Friday, January 21, 2011


I came across my first Hyacinth Orchids (Dipodium variegatum) today by the side of a track between Quarry Rd and the railway line. A beautiful plant the colour of boysenberry and vanilla ice cream.

LJ, January 21 2011.

Tuesday, January 18, 2011


The night before last, circa 9pm, I heard a Sooty Owl let out its distinctive and mournful 'falling bomb' shriek, followed by a sustained trill, in the deep green world below Bonnie View. The night was as still as the Great Wall of China, warm (twenty degrees), clear (finally) and moonlit. Insects and microbats sliced the humid sky. The conditions for owls were perfect.

Sooty Owls define mystery and beauty. Very few Aussies have had the pleasure of their company. I've only watched them twice before, in the cool, almost spooky, limestone grandeur that is the Devil's Coachhouse at Jenolan Caves in NSW (the birds have been there for thousands of years according to scientists; Jenolan's Twitter site says the owls were roosting in the adjacent Nettle Cave during Nov. 2010) and in the steamy tangles of Katandra Reserve, on the Central Coast of NSW, near Erina. The latter sighting occurred in 2001, with good friend and uber-birder, Edwin Vella. We were fortunate to see an individual with a rat in its talons. It called for an hour, not far above our heads.

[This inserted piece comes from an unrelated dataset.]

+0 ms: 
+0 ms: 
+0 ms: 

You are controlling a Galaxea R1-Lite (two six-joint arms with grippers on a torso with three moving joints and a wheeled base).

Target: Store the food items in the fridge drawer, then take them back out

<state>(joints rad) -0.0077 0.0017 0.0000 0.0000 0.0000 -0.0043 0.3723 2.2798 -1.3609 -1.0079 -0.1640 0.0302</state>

Sooties are known to feed on (aside from rats) bandicoots, potoroos, possums, rabbits (they're out at Bonnie View, unfortunately) and gliders various. They are solidly-built things, with huge black eyes and plumage as dark as the soul of charcoal - think a Barn Owl back from Hell and you're close.

The field guides say the following about their distribution: Slater: 'rare'; Simpson: 'moderately common'; Pizzey: 'probably commoner than records suggest'; Debus: 'uncommon... there may be 5000 breeding pairs in Australia.' The NSW Department of Environment and Conservation (DEC) lists them as 'vulnerable', due to the threat of clearing and burning sclerophyll forests which hold trees that possess suitable large hollows for nesting.

The Sooty is probably the Australian bird that captures my imagination and lifts my heart the most. A Sooty Owl can turn the most impossibly dark night into light.

LJ, January 18 2011.

Monday, January 3, 2011


A couple of nights back, I had a Peron's Tree Frog in my hand, then perched on my thumb like some backyard emperor. The amphibian was shark-grey, shot through with tiny flecks the colour of lime-flavoured Aeroplane Jelly. His eyes were a dull gold/copper; his throat inflated rapidly. I was impressed with the Frog's ability to leap about forty centimetres with each spring, thus covering a lot of ground quickly.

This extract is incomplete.